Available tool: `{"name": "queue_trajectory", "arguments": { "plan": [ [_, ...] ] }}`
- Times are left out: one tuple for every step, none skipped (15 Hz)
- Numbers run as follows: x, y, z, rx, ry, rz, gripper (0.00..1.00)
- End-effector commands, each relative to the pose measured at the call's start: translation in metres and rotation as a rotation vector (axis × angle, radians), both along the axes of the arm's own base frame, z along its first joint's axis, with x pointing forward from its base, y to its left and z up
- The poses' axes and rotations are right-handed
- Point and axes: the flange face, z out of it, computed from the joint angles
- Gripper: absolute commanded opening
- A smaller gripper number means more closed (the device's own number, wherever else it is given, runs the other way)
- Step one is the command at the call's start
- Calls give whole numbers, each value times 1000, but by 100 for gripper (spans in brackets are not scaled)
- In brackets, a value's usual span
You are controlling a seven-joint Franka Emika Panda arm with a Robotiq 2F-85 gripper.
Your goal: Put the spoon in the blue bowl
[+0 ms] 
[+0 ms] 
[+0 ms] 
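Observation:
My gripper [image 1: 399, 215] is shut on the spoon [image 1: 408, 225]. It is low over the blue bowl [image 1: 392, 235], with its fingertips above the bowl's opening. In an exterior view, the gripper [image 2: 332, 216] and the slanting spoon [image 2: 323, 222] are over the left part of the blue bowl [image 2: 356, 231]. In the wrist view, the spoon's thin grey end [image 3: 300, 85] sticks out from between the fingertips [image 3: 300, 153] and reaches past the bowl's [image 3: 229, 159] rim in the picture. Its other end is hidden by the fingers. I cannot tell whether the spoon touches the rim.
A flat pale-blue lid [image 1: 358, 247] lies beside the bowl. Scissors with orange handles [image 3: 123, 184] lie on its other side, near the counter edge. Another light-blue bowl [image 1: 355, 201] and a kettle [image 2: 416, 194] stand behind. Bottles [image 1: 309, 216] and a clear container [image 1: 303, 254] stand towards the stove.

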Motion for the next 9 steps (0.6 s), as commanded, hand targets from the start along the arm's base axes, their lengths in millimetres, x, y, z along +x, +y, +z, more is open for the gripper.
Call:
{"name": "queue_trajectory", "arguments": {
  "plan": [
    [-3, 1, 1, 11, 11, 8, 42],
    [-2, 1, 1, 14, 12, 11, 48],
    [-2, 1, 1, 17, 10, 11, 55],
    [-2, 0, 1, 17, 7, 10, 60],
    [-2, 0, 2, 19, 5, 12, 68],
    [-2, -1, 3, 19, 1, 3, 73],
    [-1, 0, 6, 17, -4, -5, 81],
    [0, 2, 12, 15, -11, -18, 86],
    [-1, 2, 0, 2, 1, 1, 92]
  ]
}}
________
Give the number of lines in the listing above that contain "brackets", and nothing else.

EXPECTED ANSWER - 2